Familial Status means a parent or guardian with children under the age of 18, perhaps a grandparent for example. Pregnant women and a household in the process of adopting a child are also protected.
Physical or Mental Impairment
Physical or Mental impairment that impairs major life functions which substantially limits a person for a long period of time.
Examples of this protected class:
- Having a record of a substantial disability like Supplemental Security Income (Social Security Disability).
Gender Identity – is now a protected class in the State of Connecticut.
Connecticut is very tough and aggressive on protected class. Realtors get no exemptions!
There are Federal laws for owner occupied multi-family properties.
“But mom lives on first floor and she doesn’t want kids running around above her!” Now what?
Let’s say there is a 3 family home for rent and the landlord’s mom, who lives on the first floor, doesn’t want children upstairs. If the landlord is a realtor, he or she can’t discriminate whether they live in the home or not. If the landlord is not a Realtor®, he or she may have an exemption. Owner occupied homes have the exemption but agents don’t. Agents can’t weed people out!
“But there are too any people wanting to live here!
The line is drawn by town occupancy limits not the perception that there can only be 2 people per bedroom. This rule does not exist! For example, in the state of Connecticut, the building code states that there needs to be 150 feet for one person and 100 square feet of living space for additional people living in the dwelling. Square footage is the determining factor of how many people can occupy the home not the number of people.
In some cases a landlord may try to use the septic system size as an excuse to discriminate saying the system is set up for 4 people and you have 6 so they won’t rent to you.
Real estate agents should never get in the middle of a sticky situation. The landlord should get legal advice if there are too many people who may have moved in after the lease was signed. Realtors should stay out of it and advise the landlord to seek legal advice. Real estate agents are not lawyers!
“Over 55 rentals”
Distribution of Outdated Condo Doc with wording “No Kids Allowed”- WATCHOUT!
Agents should never distribute outdated copies of condo docs to a potential buyer! You can be FIRED and FINED! $$$
If a real estate agent has an old copy of condo docs that states “no minors or kids”and gives this old to a buyer. Then buyer files a complaint to the commission of human rights and informs the homeowners association that the documentation is old and needed to be updated. The agent should only distribute updated condo docs by the legal process. The condo docs should always be the current documents.
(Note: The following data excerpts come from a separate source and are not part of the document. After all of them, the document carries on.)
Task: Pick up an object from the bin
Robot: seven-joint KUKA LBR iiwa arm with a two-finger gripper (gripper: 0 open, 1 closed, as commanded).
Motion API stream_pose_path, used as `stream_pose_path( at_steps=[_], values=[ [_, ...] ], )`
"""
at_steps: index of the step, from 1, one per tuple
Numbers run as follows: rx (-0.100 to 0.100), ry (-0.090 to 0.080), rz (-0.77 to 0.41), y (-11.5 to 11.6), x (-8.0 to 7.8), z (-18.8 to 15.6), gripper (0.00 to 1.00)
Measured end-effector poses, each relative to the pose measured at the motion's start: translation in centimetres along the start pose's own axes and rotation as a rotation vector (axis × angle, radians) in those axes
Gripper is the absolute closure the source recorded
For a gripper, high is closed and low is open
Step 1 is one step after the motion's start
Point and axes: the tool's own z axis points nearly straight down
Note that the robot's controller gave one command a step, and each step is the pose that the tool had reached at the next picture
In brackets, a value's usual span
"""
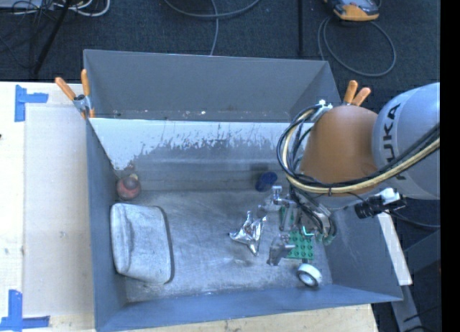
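Gripper [277, 226] sits low in the bin's [100, 201] right half, fingers spread, gripping nothing. Crumpled silver foil piece [247, 234] just view-left of it, green studded plate [302, 249] view-right.

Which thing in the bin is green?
The green block at the bin's right, next to the gripper. The others are a blue lump, silver foil and a white ring.

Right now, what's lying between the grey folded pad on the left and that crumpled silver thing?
Nothing: in the camera view, only bare bin floor separates the grey pad from the crumpled silver thing.
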Motion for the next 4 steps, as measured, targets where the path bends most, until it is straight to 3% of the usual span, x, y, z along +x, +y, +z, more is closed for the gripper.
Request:
stream_pose_path(
  at_steps=[1,2,3,4],
  values=[
    [0.0,-0.011,-0.217,-1.4,-3.1,7.3,0.0],
    [0.001,-0.007,-0.239,-0.5,-1.4,4.4,0.0],
    [0.001,-0.01,-0.203,-1.7,-2.8,3.0,0.0],
    [0.001,-0.013,-0.278,-1.1,-2.7,7.4,0.0]
  ],
)
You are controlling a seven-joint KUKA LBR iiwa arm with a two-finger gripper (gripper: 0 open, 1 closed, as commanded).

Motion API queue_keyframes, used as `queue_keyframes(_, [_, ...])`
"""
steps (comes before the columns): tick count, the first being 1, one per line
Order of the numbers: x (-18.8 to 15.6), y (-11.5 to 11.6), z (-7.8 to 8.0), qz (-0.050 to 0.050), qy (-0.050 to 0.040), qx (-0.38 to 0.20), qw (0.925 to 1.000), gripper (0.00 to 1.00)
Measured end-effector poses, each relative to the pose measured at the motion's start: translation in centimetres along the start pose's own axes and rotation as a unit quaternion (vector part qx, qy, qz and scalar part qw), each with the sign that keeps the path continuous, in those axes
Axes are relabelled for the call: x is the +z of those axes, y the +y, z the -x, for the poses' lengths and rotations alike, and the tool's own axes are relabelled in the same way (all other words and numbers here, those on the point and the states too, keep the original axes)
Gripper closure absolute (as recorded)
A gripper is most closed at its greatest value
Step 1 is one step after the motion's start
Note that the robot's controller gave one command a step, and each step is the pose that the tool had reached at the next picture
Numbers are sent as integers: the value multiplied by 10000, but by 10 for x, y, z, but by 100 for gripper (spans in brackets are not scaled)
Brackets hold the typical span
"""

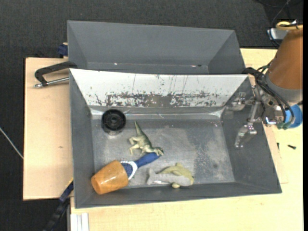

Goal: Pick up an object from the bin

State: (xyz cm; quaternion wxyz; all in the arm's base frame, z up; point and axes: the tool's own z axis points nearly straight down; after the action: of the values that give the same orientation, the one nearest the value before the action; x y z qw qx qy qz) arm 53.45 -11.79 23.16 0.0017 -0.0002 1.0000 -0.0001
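My gripper (244, 136) hangs over the bin's right slope, high above the floor, with nothing between its fingers; the fingers look slightly apart. The loose things lie far to its left. A pale green toy lizard on a grey scrap (174, 174) rests by the front wall, nearest to the gripper. A green toy dinosaur (141, 143) stands in the middle left. An orange brush with a blue and white handle (113, 175) lies in the front left corner. A black round cap (113, 120) sits at the back left.
The bin's right half floor holds no things. The arm with its orange cover and cables comes in over the right rim.
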Motion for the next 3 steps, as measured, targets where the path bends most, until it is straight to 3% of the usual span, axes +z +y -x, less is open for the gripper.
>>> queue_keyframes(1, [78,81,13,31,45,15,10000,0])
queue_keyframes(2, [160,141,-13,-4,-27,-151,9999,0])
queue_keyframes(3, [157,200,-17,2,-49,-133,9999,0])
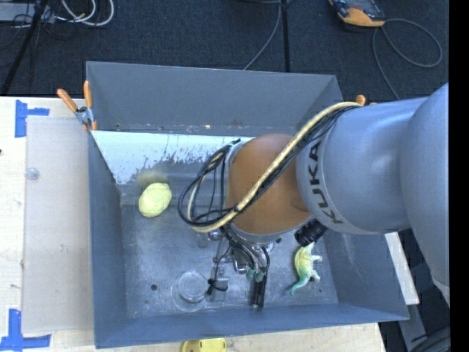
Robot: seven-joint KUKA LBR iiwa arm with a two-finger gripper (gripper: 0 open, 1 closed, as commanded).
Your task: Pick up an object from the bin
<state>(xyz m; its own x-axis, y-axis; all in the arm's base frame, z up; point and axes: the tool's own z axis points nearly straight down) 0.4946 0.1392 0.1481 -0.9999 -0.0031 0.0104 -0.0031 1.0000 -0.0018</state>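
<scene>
Low in the frame, by the front wall of the grey bin [110, 270], the gripper [236, 288] hangs close to the floor with its fingers [257, 293] apart and nothing between them. Just beside the finger on the frame's left lies a clear round piece [189, 288] (a small cup or lid, by the look of it; its glassy rim is hard to read against the metal), the thing nearest the gripper. A green toy dinosaur [306, 268] lies at lower right of centre, a little apart from the other finger. Farther back, at centre left near the foot of the far wall, a yellow-green ball [154, 199] sits well apart from both. The arm [366, 174] reaches in from the right of the frame.

No grasp is made yet, and the fingers appear to stand over bare floor between the two nearer things. A clean pick likely means sliding sideways until one thing sits squarely between the tips, lowering almost to the floor and only then closing. The clear piece may skid on the metal; the dinosaur's narrow body looks the surer hold.
</scene>
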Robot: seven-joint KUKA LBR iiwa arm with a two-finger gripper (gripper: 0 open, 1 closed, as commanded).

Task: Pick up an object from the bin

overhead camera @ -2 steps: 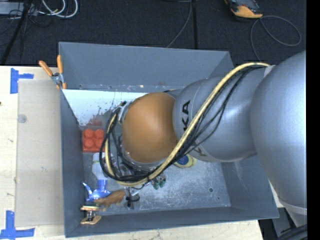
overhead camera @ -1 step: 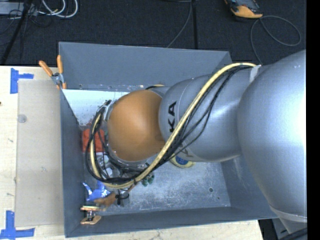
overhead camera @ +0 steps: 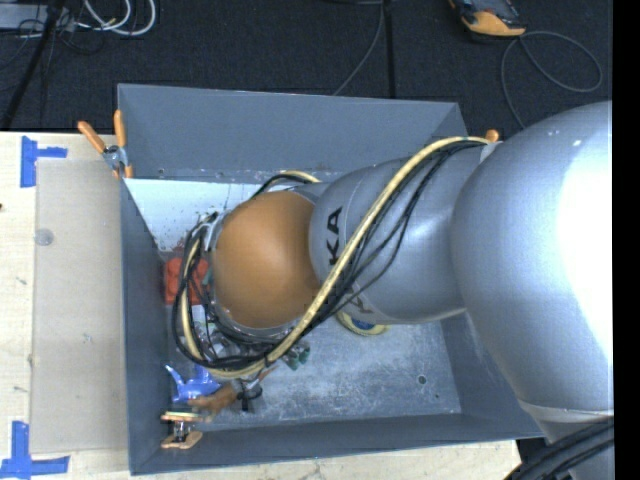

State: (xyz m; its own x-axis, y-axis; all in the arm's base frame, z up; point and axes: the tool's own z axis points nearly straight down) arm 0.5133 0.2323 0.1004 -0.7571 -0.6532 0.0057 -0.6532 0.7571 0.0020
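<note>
- One grey metal bin (overhead camera: 300, 138) with sloping walls holds a handful of small loose things, most of them on its left side.
- One silver robot arm (overhead camera: 520, 268) reaches in from the right and ends in a smooth orange-brown domed cover (overhead camera: 262, 258), with black and yellow cables (overhead camera: 350, 248) looped around it.
- Under the domed cover's lower left edge sits the dark claw (overhead camera: 222, 343). Cover and cables hide its tip, so I cannot tell how far open it is or whether it has hold of anything.
- Just left of the cover, partly tucked beneath it, lies a red-orange lumpy thing (overhead camera: 174, 273).
- Below the cover's lower left lies a small blue plastic piece (overhead camera: 188, 380). A tan-orange curved piece (overhead camera: 213, 401) lies just beside it, and a small black bit (overhead camera: 248, 396) lies to the right of that.
- Further below and left of the cover, in the bin's corner, lies a small brown-and-orange clip-like thing (overhead camera: 180, 434).
- Just below the cover's lower right edge shows a small green thing (overhead camera: 298, 356).
- Right of the cover, a round white-and-yellow thing (overhead camera: 362, 323) peeks out from under the arm.
- Which of these things lies directly under the claw cannot be told.
</note>
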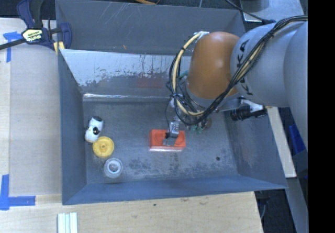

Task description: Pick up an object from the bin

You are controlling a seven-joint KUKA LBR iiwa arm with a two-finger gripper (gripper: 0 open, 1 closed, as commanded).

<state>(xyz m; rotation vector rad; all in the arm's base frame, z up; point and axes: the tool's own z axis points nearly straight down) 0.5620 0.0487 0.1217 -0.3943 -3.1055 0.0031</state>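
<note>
- Orange block (158,139): flat, roughly rectangular slab with a matte face. A pale strip runs along its near edge.
- Position: on the bin floor, about mid-width and slightly right of centre, well clear of every wall.
- Orientation: lies flat, long axis running left to right, roughly parallel to the near wall. No distinct front or back end can be made out.
- Gripper (172,135): dark metallic tip, lowered onto the right half of the block and covering part of its far edge. How wide it is set cannot be told from this angle, nor whether it grips the block.
- Above the gripper: a smooth, rounded orange cover (212,69) on the wrist, with yellow and black cables (178,77) looped around its left side.
- Arm (277,64): a thick grey cylinder with a smooth casing, entering from the right over the bin's right rim.
- Bin (157,187): grey sheet metal with sloped walls. The floor is scuffed and speckled; the far wall is scratched with reddish-brown streaks.
- Three small things are grouped at the left of the floor, well apart from the block:
- White lump (94,130), rounded, with a dark spot, farthest of the three.
- Yellow disc (103,146), round with a raised centre, just near of the lump.
- Clear ring (112,167), glassy and round, nearest the near wall.
</note>
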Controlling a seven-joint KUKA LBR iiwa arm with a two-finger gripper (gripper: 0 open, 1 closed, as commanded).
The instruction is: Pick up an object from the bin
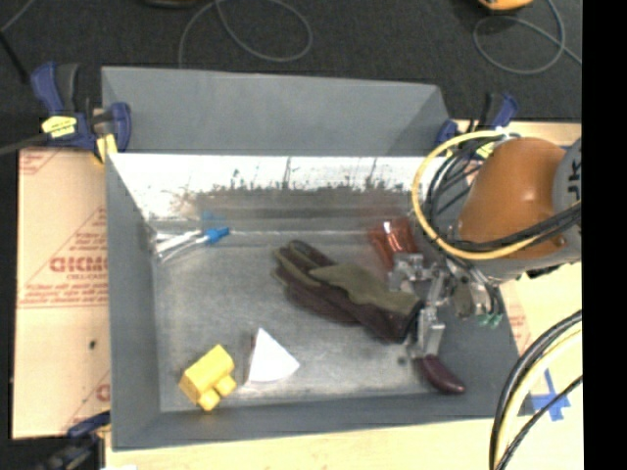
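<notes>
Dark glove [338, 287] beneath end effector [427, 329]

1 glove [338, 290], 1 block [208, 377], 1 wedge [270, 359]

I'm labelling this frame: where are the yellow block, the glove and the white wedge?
Yellow block [208, 376]: camera view, on its top face.
Glove [343, 287]: camera view, on its palm.
White wedge [269, 358]: camera view, on its middle.
</notes>
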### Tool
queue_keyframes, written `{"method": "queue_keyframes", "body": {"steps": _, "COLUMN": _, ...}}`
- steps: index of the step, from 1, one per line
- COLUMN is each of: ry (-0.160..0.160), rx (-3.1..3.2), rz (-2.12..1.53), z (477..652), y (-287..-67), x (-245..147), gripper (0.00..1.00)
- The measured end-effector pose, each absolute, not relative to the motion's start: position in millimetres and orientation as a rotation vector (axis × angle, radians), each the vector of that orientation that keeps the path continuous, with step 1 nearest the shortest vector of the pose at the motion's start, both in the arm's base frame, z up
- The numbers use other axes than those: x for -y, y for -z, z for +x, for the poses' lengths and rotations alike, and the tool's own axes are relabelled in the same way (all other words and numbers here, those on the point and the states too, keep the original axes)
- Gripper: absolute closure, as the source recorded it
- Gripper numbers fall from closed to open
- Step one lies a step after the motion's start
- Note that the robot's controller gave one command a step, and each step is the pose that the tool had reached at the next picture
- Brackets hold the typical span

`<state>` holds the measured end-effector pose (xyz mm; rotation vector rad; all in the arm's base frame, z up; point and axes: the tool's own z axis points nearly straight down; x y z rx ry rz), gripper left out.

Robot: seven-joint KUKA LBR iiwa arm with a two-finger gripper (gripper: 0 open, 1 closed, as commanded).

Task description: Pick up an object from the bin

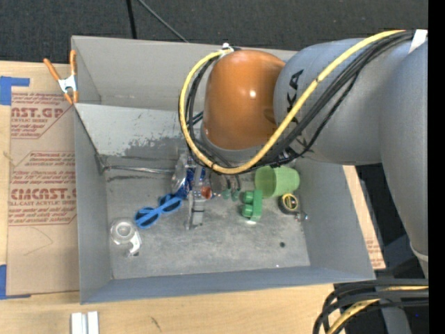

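My gripper (195,213) hangs low in the middle of the bin, under the arm's orange cover. A blue plastic handled thing (161,210) lies slantwise just left of it, and its upper end reaches up against the gripper. Whether the gripper has hold of it is hidden. A green cup (278,181) lies on its side to the right, with a small green piece (250,206) below it.
A clear plastic cap-like thing (124,234) lies near the bin's front left corner. A small yellow and black round thing (289,202) sits right of the green piece. The arm and its cables cover the bin's back right.
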<state>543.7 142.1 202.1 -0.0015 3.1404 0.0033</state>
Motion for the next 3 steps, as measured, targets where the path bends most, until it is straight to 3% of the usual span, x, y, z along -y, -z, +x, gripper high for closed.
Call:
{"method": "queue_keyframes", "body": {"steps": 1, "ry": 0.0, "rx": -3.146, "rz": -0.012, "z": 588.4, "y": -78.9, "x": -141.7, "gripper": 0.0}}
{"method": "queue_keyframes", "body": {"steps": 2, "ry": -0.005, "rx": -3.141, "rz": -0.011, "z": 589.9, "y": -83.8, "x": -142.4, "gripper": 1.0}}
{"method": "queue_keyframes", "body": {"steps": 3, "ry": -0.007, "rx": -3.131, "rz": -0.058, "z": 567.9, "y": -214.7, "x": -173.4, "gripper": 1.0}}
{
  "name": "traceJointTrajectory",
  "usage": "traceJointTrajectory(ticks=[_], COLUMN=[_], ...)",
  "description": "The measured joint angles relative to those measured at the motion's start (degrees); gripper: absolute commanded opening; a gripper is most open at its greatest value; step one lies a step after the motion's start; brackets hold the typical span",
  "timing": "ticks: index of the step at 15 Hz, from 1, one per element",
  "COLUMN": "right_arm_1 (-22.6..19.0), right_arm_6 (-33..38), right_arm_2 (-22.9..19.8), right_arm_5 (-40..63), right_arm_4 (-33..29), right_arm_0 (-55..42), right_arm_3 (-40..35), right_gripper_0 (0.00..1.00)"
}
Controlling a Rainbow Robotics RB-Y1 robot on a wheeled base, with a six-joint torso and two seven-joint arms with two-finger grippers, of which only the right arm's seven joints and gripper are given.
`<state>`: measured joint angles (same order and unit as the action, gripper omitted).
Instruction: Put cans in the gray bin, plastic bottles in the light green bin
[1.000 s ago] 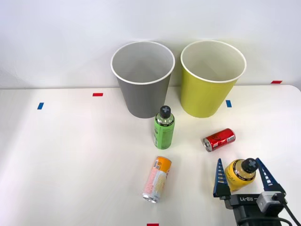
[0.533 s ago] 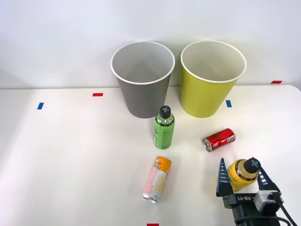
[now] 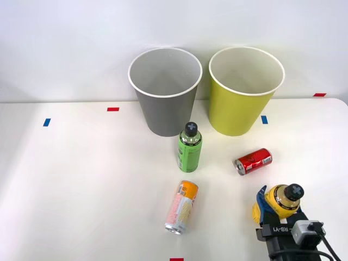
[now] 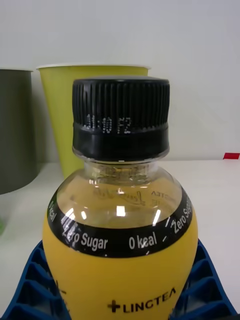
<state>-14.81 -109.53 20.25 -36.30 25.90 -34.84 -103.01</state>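
Yellow-labelled bottle (image 3: 281,201) stands upright between the right gripper's (image 3: 278,207) blue fingers (image 3: 261,200), clamped, on the white counter (image 3: 81,179); red can (image 3: 253,161) lies just beyond them. Wrist view: bottle (image 4: 120,210) pinched between both fingers (image 4: 30,280), light green bin (image 4: 75,100) beyond.

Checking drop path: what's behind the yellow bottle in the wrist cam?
Behind the yellow-labelled bottle: the light green bin and the gray bin. The bottle covers the green bin's base.

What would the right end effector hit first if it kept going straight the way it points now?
Probably the tall yellow-green bin, which stands straight beyond the stubby yellow-labelled bottle clamped in the right end effector. Depth is unclear.
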Motion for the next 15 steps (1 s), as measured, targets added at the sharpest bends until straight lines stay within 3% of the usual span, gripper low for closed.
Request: traceJointTrajectory(ticks=[4, 7, 11, 15], right_arm_1=[-0.59, -2.16, -3.09, -1.46], right_arm_6=[0.13, 0.65, 0.8, 0.33], right_arm_2=[0.44, 2.27, 3.71, 2.76], right_arm_5=[-1.24, -1.24, 9.25, 19.83], right_arm_4=[0.22, 0.86, 4.59, 8.93], right_arm_0=[-0.77, -3.07, -3.91, -0.02], right_arm_3=[-0.29, -5.17, -18.1, -31.07], right_gripper_0=[0.0, 0.0, 0.0, 0.0])
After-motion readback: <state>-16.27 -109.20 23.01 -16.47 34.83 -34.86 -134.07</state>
The commission of human rights fines both the homeowners association and the real estate agent for discriminatory practices! Because the realtor handed out the documents, they became responsible for the discriminatory practice. The new condo docs did not have this discriminatory wording. Never distribute old Condo Documentation!
Advertising proprieties on Multiple Listing Service as “Over 55”.
Avoid Agent MLS Remarks “Adults only” “Over 55”!
EXAMPLE: A realtor adds a new listing to the MLS and writes “adults only” in the remarks section. Their broker found out later, pulled listing off the MLS and terminated the real estate agent. So how did this come to the attention of the broker to begin with?
Be aware that Fair Housing uses web crawler to search for key words all over the internet. This listing ended up on some unrelated website and a complaint was filed against the broker for using this discriminatory terminology. Even though the wording was removed from the MLS, the Fair Housing Center said it was still a violation. This case was settled for 20k paid by the broker and the Agent who wrote it was also fined. An alternative could be to pay an attorney to defend it but that can become very costly!
There is no such thing anymore as “NO MINORS”. Eighty percent of units must be occupied by folks 55 and older. A real estate agent must be sure of this before writing this in the Multiple Listing Service. Never advertise as an over 55 community unless you know for sure. Don’t assume that 100% units are 55+.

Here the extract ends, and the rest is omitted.